The Beach Boys – Pet Sounds (The ’59) #051

The ’59 2018 #051: 180220

The Beach Boys – Pet Sounds (1966)

This year, Jem of Jemtunes, born in 1959, turns 59. So ‘The ’59’ celebrates 59 years of cracking tunes with a few albums from each year – 1959 through 2018. We’re currently at year 8 – 1966.

Pet Sounds was the eleventh studio album from the Beach Boys, released on May 16, 1966. It initially met with a lukewarm critical and commercial response in the United States, peaking at number 10 in the Billboard 200, a significantly lower placement than the band’s preceding albums. In the UK, it was hailed by the music press and was an immediate commercial success, peaking at number 2 in the Top 40 Albums Chart and remaining among the top ten positions for six months.
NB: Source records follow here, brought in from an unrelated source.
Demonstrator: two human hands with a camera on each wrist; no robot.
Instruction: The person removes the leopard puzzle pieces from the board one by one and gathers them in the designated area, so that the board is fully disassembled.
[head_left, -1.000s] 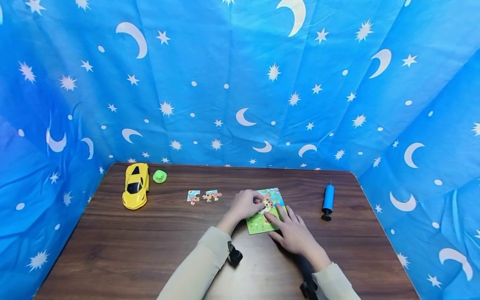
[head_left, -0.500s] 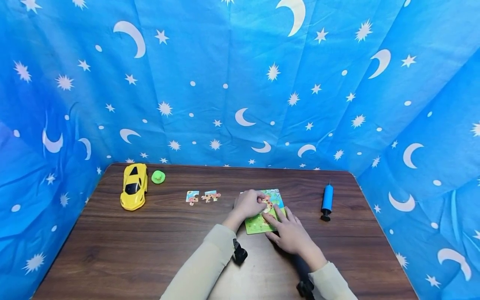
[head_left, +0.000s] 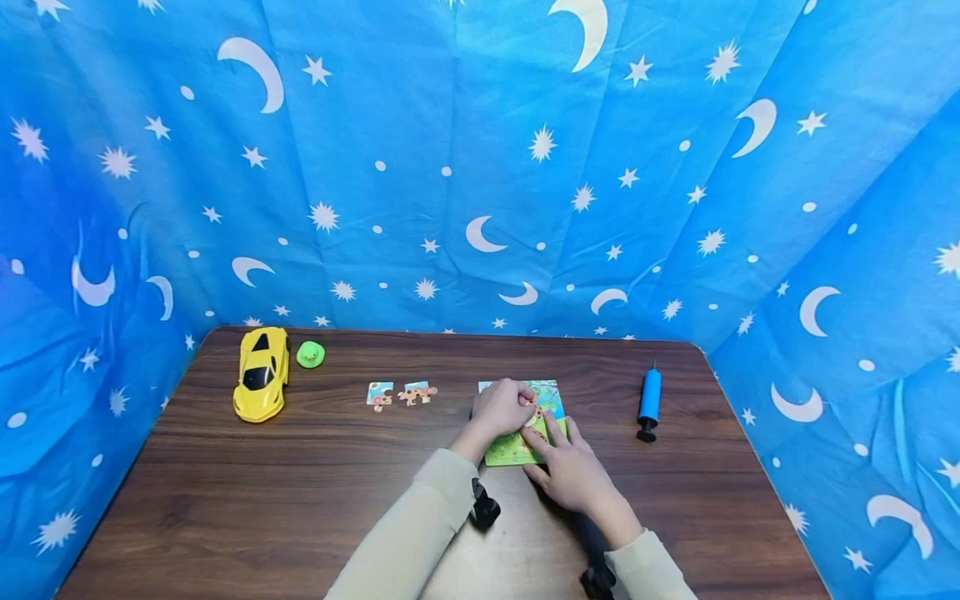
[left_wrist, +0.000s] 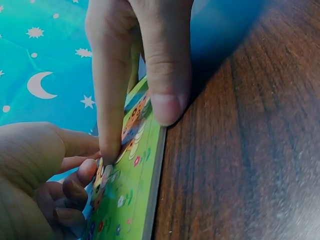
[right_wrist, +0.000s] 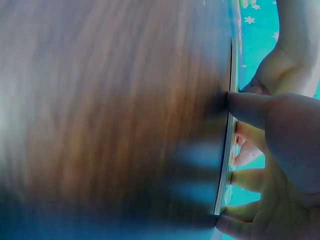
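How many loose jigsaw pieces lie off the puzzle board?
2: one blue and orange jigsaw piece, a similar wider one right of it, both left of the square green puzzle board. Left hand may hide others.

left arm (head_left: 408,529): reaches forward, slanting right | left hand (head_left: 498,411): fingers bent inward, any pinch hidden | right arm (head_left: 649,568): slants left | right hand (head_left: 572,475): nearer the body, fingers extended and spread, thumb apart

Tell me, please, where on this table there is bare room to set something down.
Bare wood lies between the right hand and the blue pump, and at front left, between the yellow car and the left sleeve. Another gap separates the loose puzzle pieces from the left hand. It is crowded at the puzzle board, where both hands work.
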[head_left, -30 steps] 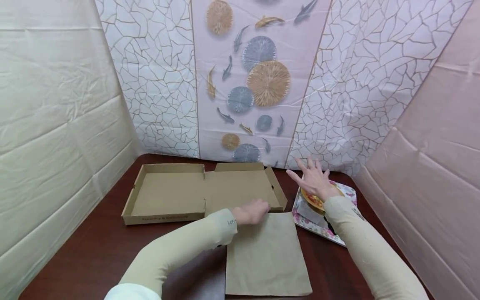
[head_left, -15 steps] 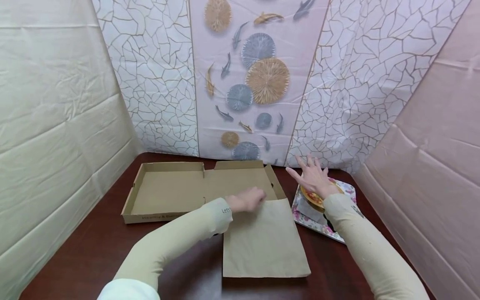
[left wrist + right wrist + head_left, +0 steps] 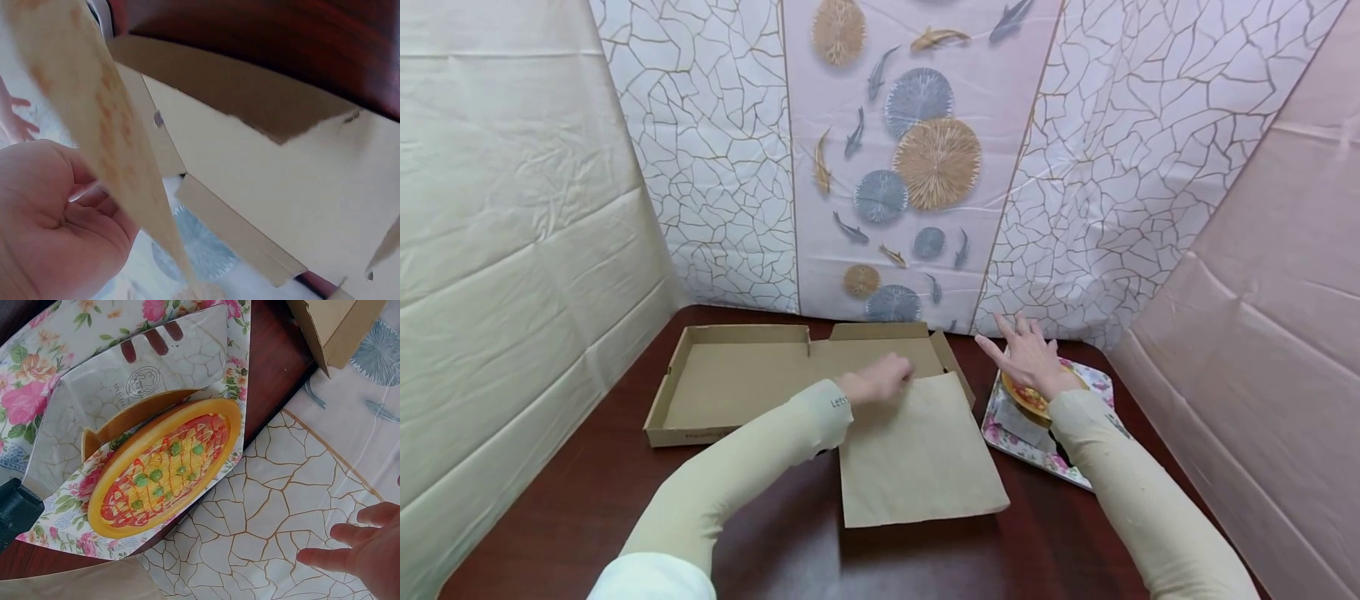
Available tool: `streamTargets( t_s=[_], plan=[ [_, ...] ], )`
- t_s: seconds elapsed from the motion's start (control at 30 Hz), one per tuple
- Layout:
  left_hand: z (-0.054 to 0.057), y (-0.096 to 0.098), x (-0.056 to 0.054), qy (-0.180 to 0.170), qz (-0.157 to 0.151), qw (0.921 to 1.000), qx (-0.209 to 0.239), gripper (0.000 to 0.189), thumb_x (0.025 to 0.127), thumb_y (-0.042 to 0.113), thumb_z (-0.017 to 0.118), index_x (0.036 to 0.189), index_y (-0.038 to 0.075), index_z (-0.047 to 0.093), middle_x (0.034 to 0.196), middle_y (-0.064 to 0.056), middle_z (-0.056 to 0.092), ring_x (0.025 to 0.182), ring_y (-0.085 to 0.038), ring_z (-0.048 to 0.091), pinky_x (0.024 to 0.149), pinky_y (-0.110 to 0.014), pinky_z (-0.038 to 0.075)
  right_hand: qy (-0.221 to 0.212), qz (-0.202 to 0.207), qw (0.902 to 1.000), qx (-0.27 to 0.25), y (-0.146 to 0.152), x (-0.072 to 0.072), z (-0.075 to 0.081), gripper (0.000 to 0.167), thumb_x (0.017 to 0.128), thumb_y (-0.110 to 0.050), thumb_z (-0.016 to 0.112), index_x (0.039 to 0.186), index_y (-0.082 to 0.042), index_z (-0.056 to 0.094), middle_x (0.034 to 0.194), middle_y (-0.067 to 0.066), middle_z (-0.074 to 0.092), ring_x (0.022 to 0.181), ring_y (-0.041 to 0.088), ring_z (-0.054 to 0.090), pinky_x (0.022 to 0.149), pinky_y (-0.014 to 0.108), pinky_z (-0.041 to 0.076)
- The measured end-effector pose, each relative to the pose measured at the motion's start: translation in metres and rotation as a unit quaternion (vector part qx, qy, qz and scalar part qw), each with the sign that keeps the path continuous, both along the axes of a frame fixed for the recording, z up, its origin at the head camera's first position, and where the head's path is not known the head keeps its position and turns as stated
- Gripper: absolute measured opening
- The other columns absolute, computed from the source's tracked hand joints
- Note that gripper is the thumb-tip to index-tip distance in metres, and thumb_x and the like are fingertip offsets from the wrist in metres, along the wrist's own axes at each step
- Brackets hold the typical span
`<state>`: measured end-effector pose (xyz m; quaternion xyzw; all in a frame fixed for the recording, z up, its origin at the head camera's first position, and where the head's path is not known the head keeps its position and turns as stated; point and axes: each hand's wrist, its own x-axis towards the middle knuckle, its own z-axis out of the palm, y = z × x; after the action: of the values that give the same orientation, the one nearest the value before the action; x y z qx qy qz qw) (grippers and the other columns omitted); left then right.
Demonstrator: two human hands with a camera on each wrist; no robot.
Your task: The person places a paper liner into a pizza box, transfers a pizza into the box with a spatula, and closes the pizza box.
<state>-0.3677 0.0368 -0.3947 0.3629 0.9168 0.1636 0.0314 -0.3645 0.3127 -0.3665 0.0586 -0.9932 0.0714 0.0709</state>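
Observation:
My left hand [image 3: 876,379] grips the far left corner of a brown paper sheet [image 3: 921,458], fingers curled against its edge. Lifted at a slant, the sheet extends toward me and overlaps the open cardboard pizza box [image 3: 730,387] in the head view. Brownish stains mark the paper [image 3: 109,119] in the left wrist view. My right hand [image 3: 1026,362] is held with fingers spread above the floral tray [image 3: 1101,383], holding nothing. On that tray lie a toy-like pizza [image 3: 165,478] with green bits and a slotted metal pizza server [image 3: 194,359] with a dark handle [image 3: 19,509].
The box lies flat along the table's back, its lid [image 3: 850,362] folded out to the right with raised flaps. Dark wood table [image 3: 565,517] shows around it. A patterned cloth [image 3: 737,192] hangs behind, with pale cloth walls at both sides.
My left hand has moved up and to the left with the paper sheet, whose near edge has risen off the table's front area. My right hand has hardly moved.

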Motion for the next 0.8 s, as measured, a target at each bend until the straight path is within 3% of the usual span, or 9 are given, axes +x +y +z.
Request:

Originally promoted as “the most progressive pop album ever”, Pet Sounds attracted recognition for its ambitious recording and unusually sophisticated music, and is widely considered to be one of the most influential albums in music history.

The album was produced and arranged by Brian Wilson, who also wrote and composed almost all of its music. Most of the recording sessions were conducted between January and April 1966, a year after he had quit touring with the Beach Boys in order to focus more attention on writing and recording. For Pet Sounds, Wilson’s goal was to create “the greatest rock album ever made”—a personalized work with no filler tracks. It is sometimes considered a Wilson solo album, repeating the themes and ideas he had introduced with The Beach Boys Today! one year earlier. The album’s lead single, “Caroline, No”, was issued as his official solo debut. It was followed by two singles credited to the group: “Wouldn’t It Be Nice” (backed with “God Only Knows”) and “Sloop John B”.

Pet Sounds is regarded by musicologists as an early concept album that advanced the field of music production, introducing non-standard harmonies and timbres and incorporating elements of pop, jazz, exotica, classical, and the avant-garde. A heralding work of psychedelia, the album furthered an aesthetic trend within rock by helping it transform from dance music into music that was made for listening to, elevating itself to the level of art rock.

In 2004, Pet Sounds was preserved in the National Recording Registry by the Library of Congress for being “culturally, historically, or aesthetically significant.” One year earlier, Rolling Stone ranked it second on its list of the “500 Greatest Albums of All Time”.